● **TASK DIRECTIONS**
Reproduce exactly, with no pictures, each line from the opening of the material down through the line containing "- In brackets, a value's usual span".

● **INPUT DATA**
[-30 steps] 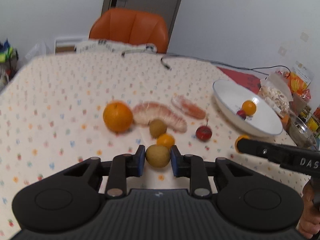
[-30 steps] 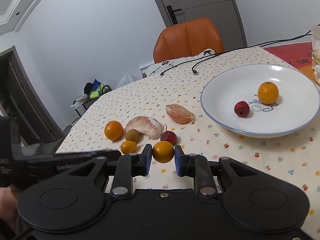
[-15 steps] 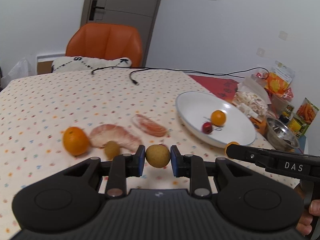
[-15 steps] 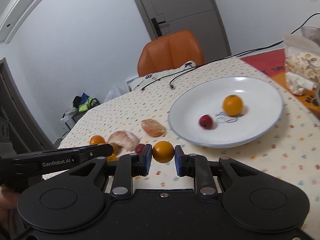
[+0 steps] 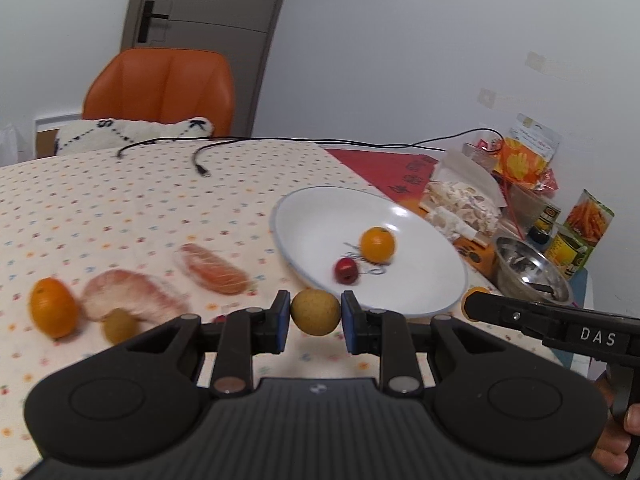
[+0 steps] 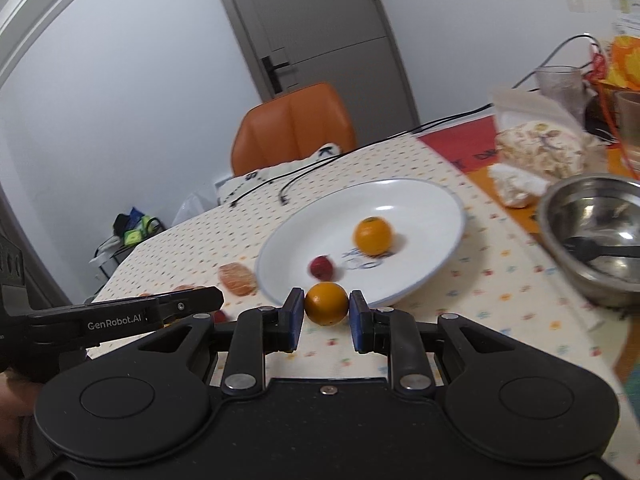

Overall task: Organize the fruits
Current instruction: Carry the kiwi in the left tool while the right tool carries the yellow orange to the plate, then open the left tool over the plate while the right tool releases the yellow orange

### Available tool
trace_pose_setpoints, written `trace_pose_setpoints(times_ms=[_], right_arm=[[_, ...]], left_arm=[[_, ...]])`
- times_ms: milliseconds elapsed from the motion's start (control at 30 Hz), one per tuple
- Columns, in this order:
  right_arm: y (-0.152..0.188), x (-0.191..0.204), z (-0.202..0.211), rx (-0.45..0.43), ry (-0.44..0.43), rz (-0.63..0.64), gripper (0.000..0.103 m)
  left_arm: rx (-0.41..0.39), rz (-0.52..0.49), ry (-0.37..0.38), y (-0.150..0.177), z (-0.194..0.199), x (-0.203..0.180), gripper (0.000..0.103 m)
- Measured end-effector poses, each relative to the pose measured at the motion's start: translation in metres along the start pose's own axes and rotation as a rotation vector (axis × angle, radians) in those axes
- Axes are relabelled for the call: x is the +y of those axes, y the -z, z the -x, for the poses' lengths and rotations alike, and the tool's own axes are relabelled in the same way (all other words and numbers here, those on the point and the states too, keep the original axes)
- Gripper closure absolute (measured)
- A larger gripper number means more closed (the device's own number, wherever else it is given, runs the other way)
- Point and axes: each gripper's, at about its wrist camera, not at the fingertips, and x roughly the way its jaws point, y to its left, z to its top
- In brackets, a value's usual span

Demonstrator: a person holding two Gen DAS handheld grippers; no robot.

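Observation:
My left gripper (image 5: 315, 314) is shut on a round tan-brown fruit (image 5: 315, 312), held above the table just short of the white plate (image 5: 304, 216). My right gripper (image 6: 326, 305) is shut on a small orange fruit (image 6: 326, 304) at the plate's (image 6: 432, 204) near rim. On the plate lie an orange (image 5: 377, 244) and a small red fruit (image 5: 346, 270). On the cloth to the left lie an orange (image 5: 53, 313), a second brown fruit (image 5: 120, 325), a large peeled pomelo segment (image 5: 132, 294) and a smaller one (image 5: 212, 269).
A steel bowl (image 6: 592, 236) with a dark utensil stands right of the plate, with snack bags (image 5: 464, 200) and boxes (image 5: 576, 236) behind it. Black cables (image 5: 200, 152) cross the far side of the table. An orange chair (image 5: 160, 88) stands beyond it.
Both grippers have carried their fruits rightward toward the plate, which now looks larger and closer. The loose fruits on the cloth have slid to the left of both views.

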Motion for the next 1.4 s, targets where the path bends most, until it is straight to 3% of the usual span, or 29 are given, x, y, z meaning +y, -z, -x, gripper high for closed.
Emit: trace_pose_setpoints(times_ms=[333, 700, 967, 1133, 1333, 1400], right_arm=[[-0.002, -0.031, 0.003, -0.013, 0.038, -0.032, 0.080], [-0.009, -0.039, -0.006, -0.021, 0.031, -0.045, 0.080], [-0.014, -0.031, -0.015, -0.024, 0.015, -0.033, 0.080], [-0.022, -0.018, -0.021, -0.041, -0.004, -0.006, 0.080], [-0.028, -0.008, -0.031, -0.069, -0.024, -0.025, 0.066], [-0.026, -0.005, -0.031, -0.070, -0.031, -0.024, 0.052]], left_arm=[[0.012, -0.040, 0.047, -0.008, -0.027, -0.030, 0.078], [0.009, -0.022, 0.036, -0.015, -0.043, -0.034, 0.073], [0.015, 0.012, 0.009, -0.015, -0.034, -0.020, 0.053], [0.005, 0.022, -0.019, -0.016, -0.021, -0.010, 0.045], [-0.023, 0.027, -0.092, -0.018, 0.004, 0.011, 0.032], [-0.033, 0.035, -0.120, -0.019, 0.012, 0.019, 0.030]])
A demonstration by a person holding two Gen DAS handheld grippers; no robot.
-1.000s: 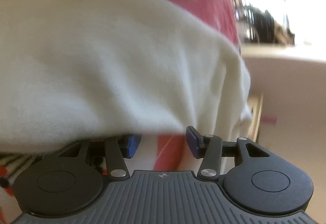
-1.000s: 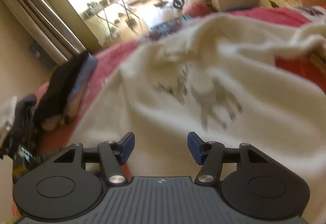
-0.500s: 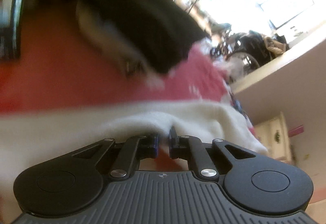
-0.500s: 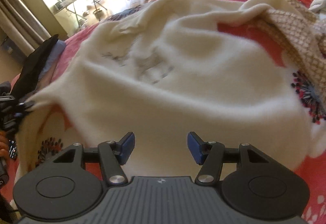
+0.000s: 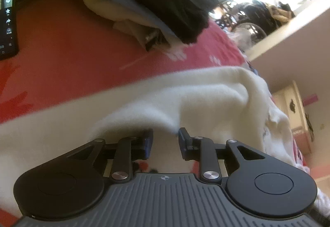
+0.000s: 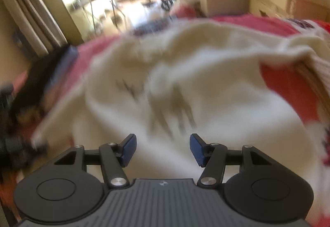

● **SOLUTION**
[-30 steps] 
[-30 steps] 
[-15 steps] 
[-15 steps] 
[+0 steps] 
[+0 steps] 

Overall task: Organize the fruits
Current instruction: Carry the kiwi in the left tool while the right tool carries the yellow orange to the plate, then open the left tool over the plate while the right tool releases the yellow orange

### Available tool
trace_pose_setpoints, written `trace_pose_setpoints(times_ms=[_], right_arm=[[_, ...]], left_arm=[[_, ...]])`
- times_ms: milliseconds elapsed from the motion's start (control at 30 Hz), one per tuple
- Columns, in this order:
  right_arm: y (-0.152..0.188), x (-0.191..0.204), z (-0.202..0.211), rx (-0.45..0.43), ry (-0.44..0.43), rz (-0.63..0.64), gripper (0.000..0.103 m)
  left_arm: rx (-0.41..0.39), rz (-0.52..0.49), ry (-0.37..0.38), y (-0.150..0.177), z (-0.194..0.199), x (-0.203..0.180), gripper (0.000..0.103 m)
- Measured end-effector poses, each relative to the pose measured at the motion's start: translation in metres along the start pose's own axes and rotation as a rotation vector (axis × angle, radians) in those axes
- Axes are relabelled for the call: x is the +y of those axes, y the -z, z the -x, for the poses' lengths and rotations alike, and the tool's own axes are relabelled in the same way (all other words and numbers here, those on the point and the states too, keep the original axes)
- Gripper closure absolute (measured)
- A larger gripper number means more closed (the device's own number, wherever else it is given, runs the other way)
- Point and axes: each gripper's, at about its wrist camera, not at the fingertips, and x roughly the way its jaws point, y to its left, z to its top
- In brackets, a value's usual span

What the exercise asked for is now complete.